REFORMA ELECTORAL ABRE DUDAS POR LA NULIDAD DE ELECCIONES Y EL ROL DE LOS MAGISTRADOS
La reciente reforma constitucional que permite anular una elección si se acredita “injerencia extranjera” ya encendió la discusión entre abogados y especialistas, sobre todo por la forma en que quedó redactada. En Tijuana, el tema fue retomado por Leonardo Abarca Jiménez, de Grupo UNO Abogados, quien advirtió que una norma tan amplia puede dejar margen a interpretaciones distintas y afectar la certeza con la que deben resolverse los procesos electorales.
El punto principal no es poca cosa: anular una elección significa invalidar la decisión de millones de votantes, por lo que cualquier causal de ese tamaño necesita estar bien delimitada.
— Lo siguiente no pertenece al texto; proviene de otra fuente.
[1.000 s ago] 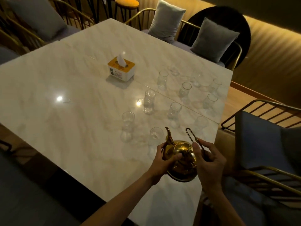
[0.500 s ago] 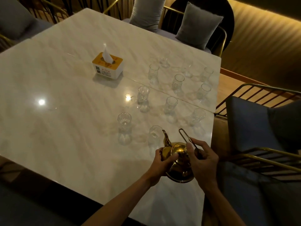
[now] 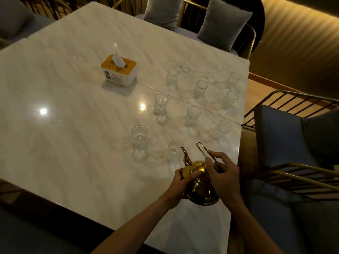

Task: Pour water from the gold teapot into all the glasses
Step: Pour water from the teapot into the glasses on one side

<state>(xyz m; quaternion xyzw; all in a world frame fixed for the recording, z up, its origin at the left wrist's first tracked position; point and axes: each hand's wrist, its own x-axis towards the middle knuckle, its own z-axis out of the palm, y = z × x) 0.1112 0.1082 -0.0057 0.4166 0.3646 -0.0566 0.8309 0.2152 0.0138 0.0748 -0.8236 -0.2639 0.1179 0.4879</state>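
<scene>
The gold teapot (image 3: 199, 182) sits low over the marble table (image 3: 73, 143) near its right front corner, spout pointing away toward the nearest glass (image 3: 174, 149). My left hand (image 3: 180, 185) clasps the pot's left side with the thumb on the lid. My right hand (image 3: 224, 173) grips the thin wire handle, whose loop sticks up past my fingers. Several clear glasses stand beyond, among them one to the left (image 3: 139, 135), one in the middle (image 3: 191, 116) and one by the right edge (image 3: 222, 129). Whether water is flowing cannot be seen.
A yellow-topped tissue box (image 3: 119, 70) stands at the table's centre. Gold wire chairs with blue cushions (image 3: 286, 136) crowd the right side, and grey pillows (image 3: 222, 22) sit behind the far edge. The table's right edge lies close to the teapot.
The view has tilted down and shifted slightly. The teapot and both hands stay close to the nearest glass, the pot a little lower and nearer to me.
</scene>
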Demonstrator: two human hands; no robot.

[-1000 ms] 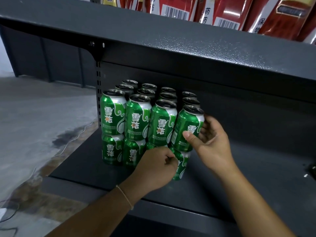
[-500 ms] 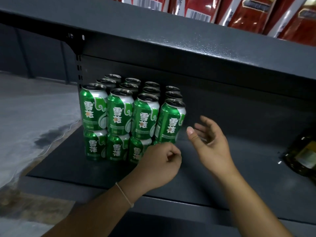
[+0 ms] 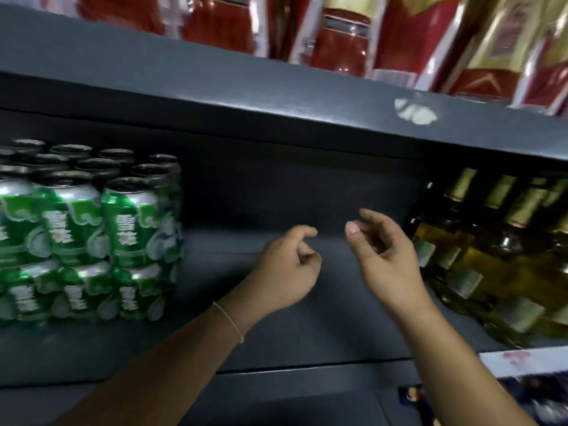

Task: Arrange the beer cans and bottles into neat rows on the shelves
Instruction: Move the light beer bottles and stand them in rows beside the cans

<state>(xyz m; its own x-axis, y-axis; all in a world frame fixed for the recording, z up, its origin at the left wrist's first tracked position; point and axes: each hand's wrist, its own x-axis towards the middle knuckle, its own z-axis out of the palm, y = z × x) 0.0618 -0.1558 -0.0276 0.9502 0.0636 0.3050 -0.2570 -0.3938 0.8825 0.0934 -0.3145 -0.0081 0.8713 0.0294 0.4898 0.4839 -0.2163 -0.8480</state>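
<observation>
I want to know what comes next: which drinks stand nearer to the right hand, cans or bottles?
The bottles: they stand just beside the right hand.

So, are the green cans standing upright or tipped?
Upright: the green cans stand stacked two high on the shelf, tops facing up.
</observation>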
Medios nacionales señalan que la reforma ya fue publicada en el Diario Oficial de la Federación (DOF) y que incluye supuestos como financiamiento ilícito, propaganda, manipulación digital o presión de actores extranjeros, lo que abrió dudas sobre qué conducta echaría par atrás un resultado en las urnas.
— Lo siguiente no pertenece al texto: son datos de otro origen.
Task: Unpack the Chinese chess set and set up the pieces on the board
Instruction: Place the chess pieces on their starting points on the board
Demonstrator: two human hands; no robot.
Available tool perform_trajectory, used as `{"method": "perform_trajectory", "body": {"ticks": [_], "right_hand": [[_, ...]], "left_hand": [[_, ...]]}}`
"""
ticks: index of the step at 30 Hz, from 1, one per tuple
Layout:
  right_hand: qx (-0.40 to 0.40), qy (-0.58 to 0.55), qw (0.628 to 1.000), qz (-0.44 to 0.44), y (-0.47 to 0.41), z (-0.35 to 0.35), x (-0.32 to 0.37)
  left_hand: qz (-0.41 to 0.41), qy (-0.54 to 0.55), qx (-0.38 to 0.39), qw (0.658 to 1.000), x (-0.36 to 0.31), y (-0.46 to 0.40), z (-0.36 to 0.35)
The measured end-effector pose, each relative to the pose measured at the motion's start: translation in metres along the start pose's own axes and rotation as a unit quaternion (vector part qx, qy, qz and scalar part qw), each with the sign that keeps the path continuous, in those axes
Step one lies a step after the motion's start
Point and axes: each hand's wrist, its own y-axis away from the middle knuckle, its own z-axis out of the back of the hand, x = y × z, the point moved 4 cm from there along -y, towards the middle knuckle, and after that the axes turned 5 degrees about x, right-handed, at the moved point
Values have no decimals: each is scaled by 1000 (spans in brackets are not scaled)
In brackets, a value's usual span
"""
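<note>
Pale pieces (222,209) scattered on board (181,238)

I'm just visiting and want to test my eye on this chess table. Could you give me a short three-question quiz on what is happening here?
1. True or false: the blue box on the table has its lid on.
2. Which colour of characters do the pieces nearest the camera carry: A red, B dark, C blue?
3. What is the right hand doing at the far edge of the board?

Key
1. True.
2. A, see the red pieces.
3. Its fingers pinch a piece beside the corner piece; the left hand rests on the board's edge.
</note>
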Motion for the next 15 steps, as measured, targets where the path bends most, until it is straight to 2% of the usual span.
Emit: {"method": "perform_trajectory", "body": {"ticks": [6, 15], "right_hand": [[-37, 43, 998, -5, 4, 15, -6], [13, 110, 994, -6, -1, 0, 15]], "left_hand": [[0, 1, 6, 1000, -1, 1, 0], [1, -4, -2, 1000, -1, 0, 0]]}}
Otro de los focos de atención está en las magistraturas electorales. La Cámara de Diputados aprobó una modificación que, según la cobertura nacional, podría permitir que integrantes del Tribunal Electoral permanezcan hasta 17 años en el cargo, lo que provocó cuestionamientos sobre la independencia con la que tendrían que actuar los órganos encargados de resolver disputas electorales.
En ese contexto, especialistas consultados en Tijuana sostienen que el problema no solo está en la reforma, sino en el efecto que puede tener sobre la confianza ciudadana. La lectura que se ha puesto sobre la mesa es sencilla: si el árbitro electoral concentra demasiadas facultades y además tiene incentivos para permanecer, la discusión sobre imparcialidad deja de ser teórica.
La publicación de estas modificaciones en el DOF a inicios de junio, dejó el tema ya no en el plano del debate político, sino en el de su aplicación real. Y ahí es donde abogados como Abarca Jiménez piden revisar con lupa cada palabra, porque en materia electoral las frases abiertas suelen terminar en pleitos largos, incertidumbre jurídica y mayor desconfianza pública.